THE TASK
Copy out each line below exactly as written.

INFORMATION PROVIDED
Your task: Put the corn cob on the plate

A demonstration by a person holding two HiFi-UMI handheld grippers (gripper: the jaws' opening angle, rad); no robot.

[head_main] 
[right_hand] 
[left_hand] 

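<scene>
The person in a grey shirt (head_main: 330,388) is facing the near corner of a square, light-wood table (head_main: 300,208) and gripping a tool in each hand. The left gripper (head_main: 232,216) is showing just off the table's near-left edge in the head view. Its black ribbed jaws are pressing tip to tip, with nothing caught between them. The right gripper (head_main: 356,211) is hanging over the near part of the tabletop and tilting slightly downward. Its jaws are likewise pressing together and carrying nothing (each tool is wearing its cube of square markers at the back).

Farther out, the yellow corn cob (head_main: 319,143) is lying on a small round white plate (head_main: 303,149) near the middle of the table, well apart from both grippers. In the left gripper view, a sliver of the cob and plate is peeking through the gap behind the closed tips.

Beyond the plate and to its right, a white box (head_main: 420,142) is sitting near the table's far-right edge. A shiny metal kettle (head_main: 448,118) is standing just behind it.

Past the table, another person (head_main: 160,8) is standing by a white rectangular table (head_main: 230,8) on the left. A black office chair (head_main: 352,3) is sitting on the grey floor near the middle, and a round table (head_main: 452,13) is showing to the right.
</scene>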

ANSWER TO THE PROBLEM
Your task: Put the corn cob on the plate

A demonstration by a person holding two HiFi-UMI handheld grippers (gripper: the jaws' opening angle, rad); no robot.

[head_main] 
[right_hand] 
[left_hand] 

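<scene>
The person in a grey shirt (head_main: 330,388) is facing the near corner of a square, light-wood table (head_main: 300,208) and gripping a tool in each hand. The left gripper (head_main: 232,216) is showing just off the table's near-left edge in the head view. Its black ribbed jaws are pressing tip to tip, with nothing caught between them. The right gripper (head_main: 356,211) is hanging over the near part of the tabletop and tilting slightly downward. Its jaws are likewise pressing together and carrying nothing (each tool is wearing its cube of square markers at the back).

Farther out, the yellow corn cob (head_main: 319,143) is lying on a small round white plate (head_main: 303,149) near the middle of the table, well apart from both grippers. In the left gripper view, a sliver of the cob and plate is peeking through the gap behind the closed tips.

Beyond the plate and to its right, a white box (head_main: 420,142) is sitting near the table's far-right edge. A shiny metal kettle (head_main: 448,118) is standing just behind it.

Past the table, another person (head_main: 160,8) is standing by a white rectangular table (head_main: 230,8) on the left. A black office chair (head_main: 352,3) is sitting on the grey floor near the middle, and a round table (head_main: 452,13) is showing to the right.
</scene>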

The answer requires no further additions.